Uniqueness of Pexider's functional equation

Let $f:\mathbb{R}\rightarrow\mathbb{R}$, $g:\mathbb{R}\rightarrow\mathbb{R}$, and $h:\mathbb{R}\rightarrow\mathbb{R}$ and consider Pexider's equation,
$$f(x) + g(y) = h(x + y) \qquad \qquad (1)$$
where $f$, $g$ and $h$ are unknown. I assume (for simplicity) that $f$, $g$, and $h$ are twice continuously differentiable. Then, we can find a solution by differentiating with respect to $x$ and $y$,
$$h''(x+y)=0$$
Integrating out, substituting back into $(1)$ and equating coefficients we get,
$$h(z)=c_1z +c_2 + c_3 \qquad f(x)=c_1x +c_2 \qquad g(y)=c_1y +c_3$$
for arbitrary constants $c_1$, $c_2$ and $c_3$.
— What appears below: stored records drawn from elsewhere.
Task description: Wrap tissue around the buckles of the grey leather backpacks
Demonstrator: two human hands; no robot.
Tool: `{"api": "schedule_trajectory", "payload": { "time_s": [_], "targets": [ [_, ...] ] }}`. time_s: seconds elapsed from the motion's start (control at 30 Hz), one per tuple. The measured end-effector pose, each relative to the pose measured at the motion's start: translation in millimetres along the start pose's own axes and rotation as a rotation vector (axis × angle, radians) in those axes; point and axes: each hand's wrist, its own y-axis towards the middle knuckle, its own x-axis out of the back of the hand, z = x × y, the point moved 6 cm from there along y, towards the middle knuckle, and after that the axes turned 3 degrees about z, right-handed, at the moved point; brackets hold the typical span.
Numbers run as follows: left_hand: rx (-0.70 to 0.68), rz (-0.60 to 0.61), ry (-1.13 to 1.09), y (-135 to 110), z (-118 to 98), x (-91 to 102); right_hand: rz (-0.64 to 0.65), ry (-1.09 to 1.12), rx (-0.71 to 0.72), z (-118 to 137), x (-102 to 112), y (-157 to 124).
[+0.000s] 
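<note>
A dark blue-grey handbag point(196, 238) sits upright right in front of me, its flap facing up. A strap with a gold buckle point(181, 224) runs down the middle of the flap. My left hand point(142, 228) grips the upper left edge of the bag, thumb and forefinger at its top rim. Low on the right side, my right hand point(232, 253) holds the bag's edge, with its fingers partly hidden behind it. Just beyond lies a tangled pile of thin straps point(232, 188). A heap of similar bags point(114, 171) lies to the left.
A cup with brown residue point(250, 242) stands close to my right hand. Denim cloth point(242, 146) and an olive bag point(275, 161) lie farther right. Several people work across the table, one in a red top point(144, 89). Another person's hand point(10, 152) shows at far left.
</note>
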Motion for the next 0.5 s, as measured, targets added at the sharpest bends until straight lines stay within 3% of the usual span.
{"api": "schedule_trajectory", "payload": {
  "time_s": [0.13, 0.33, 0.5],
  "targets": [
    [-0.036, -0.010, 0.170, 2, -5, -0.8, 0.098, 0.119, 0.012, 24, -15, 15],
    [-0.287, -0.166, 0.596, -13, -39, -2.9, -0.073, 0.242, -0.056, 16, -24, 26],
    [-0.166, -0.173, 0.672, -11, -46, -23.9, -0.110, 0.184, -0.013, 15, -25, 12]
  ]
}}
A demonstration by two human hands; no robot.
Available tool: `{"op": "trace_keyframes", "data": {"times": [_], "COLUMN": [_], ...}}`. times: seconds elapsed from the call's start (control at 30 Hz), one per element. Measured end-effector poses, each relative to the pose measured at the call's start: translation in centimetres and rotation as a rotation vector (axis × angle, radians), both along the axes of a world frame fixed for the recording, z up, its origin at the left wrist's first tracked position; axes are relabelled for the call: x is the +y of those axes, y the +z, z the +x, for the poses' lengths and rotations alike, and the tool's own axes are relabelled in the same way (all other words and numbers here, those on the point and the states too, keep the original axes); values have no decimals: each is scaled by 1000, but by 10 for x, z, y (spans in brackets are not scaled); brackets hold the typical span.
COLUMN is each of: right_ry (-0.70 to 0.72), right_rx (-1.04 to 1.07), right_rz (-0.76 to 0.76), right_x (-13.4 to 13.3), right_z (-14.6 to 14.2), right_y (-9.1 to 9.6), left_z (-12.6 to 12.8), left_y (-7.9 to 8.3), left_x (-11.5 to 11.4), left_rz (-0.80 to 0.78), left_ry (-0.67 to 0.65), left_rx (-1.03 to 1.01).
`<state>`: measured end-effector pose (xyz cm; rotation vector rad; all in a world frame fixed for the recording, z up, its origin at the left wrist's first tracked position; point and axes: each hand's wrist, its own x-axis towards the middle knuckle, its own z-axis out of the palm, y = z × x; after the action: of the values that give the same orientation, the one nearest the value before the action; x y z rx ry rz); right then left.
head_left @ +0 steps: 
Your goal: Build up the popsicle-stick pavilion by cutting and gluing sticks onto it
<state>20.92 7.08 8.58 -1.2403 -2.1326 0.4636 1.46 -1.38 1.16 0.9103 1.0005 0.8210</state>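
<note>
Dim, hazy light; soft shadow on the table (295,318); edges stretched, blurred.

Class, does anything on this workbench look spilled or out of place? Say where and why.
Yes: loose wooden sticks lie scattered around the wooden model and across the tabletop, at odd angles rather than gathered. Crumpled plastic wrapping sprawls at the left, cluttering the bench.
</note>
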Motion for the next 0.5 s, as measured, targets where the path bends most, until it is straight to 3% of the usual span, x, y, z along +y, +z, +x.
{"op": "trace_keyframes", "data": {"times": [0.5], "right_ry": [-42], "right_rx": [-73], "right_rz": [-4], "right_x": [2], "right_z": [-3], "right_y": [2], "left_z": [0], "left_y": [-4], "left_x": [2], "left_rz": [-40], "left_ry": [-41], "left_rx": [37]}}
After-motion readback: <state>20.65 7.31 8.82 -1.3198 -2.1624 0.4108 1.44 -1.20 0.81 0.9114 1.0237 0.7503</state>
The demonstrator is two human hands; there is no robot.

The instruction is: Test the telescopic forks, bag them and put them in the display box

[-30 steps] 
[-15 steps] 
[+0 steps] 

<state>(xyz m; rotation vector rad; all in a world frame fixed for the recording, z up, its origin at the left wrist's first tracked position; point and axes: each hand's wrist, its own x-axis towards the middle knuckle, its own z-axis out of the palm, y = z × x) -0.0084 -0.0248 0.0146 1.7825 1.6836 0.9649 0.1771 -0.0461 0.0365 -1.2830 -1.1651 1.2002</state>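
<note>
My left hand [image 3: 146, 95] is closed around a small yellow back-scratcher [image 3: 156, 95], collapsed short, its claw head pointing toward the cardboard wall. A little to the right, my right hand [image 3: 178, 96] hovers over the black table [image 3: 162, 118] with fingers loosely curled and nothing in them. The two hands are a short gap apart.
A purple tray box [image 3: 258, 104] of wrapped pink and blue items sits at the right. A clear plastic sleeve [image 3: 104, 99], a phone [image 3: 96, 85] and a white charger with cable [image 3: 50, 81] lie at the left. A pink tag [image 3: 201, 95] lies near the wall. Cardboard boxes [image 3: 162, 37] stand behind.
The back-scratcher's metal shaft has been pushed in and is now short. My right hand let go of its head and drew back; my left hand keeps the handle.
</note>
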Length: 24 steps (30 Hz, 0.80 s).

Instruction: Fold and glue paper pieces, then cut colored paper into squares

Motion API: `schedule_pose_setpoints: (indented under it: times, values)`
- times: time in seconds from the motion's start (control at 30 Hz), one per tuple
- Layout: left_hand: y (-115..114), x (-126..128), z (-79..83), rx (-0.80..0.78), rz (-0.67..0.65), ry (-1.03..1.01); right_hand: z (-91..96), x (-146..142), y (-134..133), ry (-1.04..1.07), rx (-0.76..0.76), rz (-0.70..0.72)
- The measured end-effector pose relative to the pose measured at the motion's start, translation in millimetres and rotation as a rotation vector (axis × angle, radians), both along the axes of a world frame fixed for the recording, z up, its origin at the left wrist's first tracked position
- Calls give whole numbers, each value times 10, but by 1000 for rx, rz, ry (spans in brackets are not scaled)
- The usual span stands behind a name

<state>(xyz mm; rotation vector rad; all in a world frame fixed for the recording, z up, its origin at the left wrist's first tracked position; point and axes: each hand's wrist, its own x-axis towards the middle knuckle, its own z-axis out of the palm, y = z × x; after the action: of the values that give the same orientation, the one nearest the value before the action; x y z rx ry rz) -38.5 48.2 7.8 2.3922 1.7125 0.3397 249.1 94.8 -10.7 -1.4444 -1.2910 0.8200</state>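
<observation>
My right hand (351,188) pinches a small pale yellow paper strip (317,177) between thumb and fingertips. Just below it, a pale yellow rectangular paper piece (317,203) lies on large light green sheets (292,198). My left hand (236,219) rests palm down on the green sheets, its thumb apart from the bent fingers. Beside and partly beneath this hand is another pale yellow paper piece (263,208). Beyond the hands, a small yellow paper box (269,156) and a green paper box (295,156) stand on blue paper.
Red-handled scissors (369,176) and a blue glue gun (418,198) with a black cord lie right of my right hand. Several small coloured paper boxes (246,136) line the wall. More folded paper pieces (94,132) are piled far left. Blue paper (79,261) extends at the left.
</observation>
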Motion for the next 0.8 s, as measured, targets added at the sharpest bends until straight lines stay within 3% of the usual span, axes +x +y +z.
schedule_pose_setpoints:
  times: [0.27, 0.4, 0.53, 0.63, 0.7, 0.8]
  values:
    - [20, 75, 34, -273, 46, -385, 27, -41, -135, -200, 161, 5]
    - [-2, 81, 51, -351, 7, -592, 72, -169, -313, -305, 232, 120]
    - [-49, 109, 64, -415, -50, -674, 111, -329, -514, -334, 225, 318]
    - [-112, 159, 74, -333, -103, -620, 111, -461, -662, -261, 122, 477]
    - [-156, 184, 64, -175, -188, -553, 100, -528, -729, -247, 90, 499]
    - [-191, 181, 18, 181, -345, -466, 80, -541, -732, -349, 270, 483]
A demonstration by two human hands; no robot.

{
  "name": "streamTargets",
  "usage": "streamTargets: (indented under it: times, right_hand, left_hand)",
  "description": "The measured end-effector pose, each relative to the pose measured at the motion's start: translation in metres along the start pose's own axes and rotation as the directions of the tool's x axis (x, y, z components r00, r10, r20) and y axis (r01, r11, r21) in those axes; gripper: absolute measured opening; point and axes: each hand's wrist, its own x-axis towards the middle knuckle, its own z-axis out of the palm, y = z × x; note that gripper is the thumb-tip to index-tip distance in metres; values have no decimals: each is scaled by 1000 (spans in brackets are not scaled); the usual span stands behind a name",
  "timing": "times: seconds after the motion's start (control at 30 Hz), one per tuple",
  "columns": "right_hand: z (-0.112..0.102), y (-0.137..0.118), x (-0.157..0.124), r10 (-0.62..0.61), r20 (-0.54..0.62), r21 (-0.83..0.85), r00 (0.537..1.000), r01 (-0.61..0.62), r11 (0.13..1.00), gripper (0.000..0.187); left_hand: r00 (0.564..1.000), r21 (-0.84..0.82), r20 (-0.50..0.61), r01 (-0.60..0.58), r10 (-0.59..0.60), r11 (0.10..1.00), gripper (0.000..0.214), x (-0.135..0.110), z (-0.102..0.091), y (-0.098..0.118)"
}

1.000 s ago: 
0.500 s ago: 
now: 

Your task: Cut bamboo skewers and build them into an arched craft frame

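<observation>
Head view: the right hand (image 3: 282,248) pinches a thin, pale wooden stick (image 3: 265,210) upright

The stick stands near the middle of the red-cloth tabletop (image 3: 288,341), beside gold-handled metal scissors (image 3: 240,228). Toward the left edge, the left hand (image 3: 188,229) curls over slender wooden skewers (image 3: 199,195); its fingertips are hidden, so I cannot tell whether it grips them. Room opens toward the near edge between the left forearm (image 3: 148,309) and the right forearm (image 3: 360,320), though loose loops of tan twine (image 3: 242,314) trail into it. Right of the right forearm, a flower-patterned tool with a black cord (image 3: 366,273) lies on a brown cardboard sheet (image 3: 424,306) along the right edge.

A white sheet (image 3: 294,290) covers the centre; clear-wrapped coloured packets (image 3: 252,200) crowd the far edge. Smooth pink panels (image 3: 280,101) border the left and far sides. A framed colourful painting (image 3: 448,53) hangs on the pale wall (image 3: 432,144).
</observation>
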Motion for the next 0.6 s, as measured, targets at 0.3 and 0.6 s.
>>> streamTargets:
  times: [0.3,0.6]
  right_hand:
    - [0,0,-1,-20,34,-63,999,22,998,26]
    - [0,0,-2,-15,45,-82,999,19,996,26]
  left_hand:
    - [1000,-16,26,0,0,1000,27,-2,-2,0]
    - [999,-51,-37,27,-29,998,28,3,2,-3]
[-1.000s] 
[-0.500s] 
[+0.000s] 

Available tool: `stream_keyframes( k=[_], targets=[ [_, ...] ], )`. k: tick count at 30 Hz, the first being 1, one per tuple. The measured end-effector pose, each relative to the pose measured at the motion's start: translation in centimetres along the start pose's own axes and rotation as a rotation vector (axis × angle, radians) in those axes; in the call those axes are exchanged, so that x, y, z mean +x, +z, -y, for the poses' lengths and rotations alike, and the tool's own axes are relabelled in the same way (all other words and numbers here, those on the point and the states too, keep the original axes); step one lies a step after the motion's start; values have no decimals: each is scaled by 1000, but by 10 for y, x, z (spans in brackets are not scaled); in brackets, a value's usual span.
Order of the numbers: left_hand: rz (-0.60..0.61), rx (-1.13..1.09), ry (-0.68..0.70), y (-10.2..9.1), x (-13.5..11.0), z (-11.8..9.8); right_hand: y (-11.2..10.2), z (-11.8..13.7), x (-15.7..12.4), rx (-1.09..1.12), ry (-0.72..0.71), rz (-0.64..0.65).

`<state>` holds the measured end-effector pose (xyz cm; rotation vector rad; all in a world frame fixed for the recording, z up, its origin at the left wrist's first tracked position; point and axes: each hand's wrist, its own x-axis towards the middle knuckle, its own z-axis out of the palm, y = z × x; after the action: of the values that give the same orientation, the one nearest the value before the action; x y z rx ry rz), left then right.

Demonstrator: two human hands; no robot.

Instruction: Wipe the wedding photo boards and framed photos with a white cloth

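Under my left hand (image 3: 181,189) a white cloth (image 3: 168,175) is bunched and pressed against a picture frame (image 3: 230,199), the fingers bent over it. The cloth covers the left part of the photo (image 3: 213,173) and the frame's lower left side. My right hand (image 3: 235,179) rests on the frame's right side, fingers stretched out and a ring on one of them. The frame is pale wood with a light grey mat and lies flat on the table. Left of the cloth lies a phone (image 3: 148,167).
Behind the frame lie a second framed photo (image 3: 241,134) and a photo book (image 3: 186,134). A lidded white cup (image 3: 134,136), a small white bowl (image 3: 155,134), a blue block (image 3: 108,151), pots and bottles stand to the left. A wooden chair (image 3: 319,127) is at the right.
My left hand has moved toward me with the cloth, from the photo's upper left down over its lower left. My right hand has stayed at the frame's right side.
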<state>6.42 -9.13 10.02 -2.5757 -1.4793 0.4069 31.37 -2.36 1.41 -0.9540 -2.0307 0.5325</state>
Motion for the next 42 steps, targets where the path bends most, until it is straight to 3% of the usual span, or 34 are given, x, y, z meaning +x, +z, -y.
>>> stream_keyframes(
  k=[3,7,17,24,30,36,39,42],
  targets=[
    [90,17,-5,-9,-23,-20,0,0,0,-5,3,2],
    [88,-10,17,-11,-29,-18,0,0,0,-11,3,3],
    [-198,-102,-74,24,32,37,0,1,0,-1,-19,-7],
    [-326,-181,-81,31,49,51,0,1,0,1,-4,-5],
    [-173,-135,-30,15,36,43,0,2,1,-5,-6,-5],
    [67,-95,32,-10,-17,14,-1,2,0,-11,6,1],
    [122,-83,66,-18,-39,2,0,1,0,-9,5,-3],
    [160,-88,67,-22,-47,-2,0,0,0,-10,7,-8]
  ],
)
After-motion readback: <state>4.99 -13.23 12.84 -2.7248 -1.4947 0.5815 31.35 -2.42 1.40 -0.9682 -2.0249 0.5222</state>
I have now found a solution to $(1)$. How do I prove that this solution is unique? It seems immediate, but can't quite convince myself.

Answer

Suppose $h$ is twice continuously differentiable. Therefore,

$h''(x+y)=0$ if and only if $h(x+y)=(x+y)k+l$, where $k,l$ are constants （1）

Since $f(x)+g(y)=h(x+y)$, we have
$0=\frac{\partial^2}{\partial x \partial y}(L.H.S.) = h''(x+y)$ （2）

Therefore by (1) and (2) we have $f(x)+g(y)=(x+y) k+l$, and since $x,y$ are arbitrary, $f,g$ have to be linear functions.

So, the solution is unique in this sense.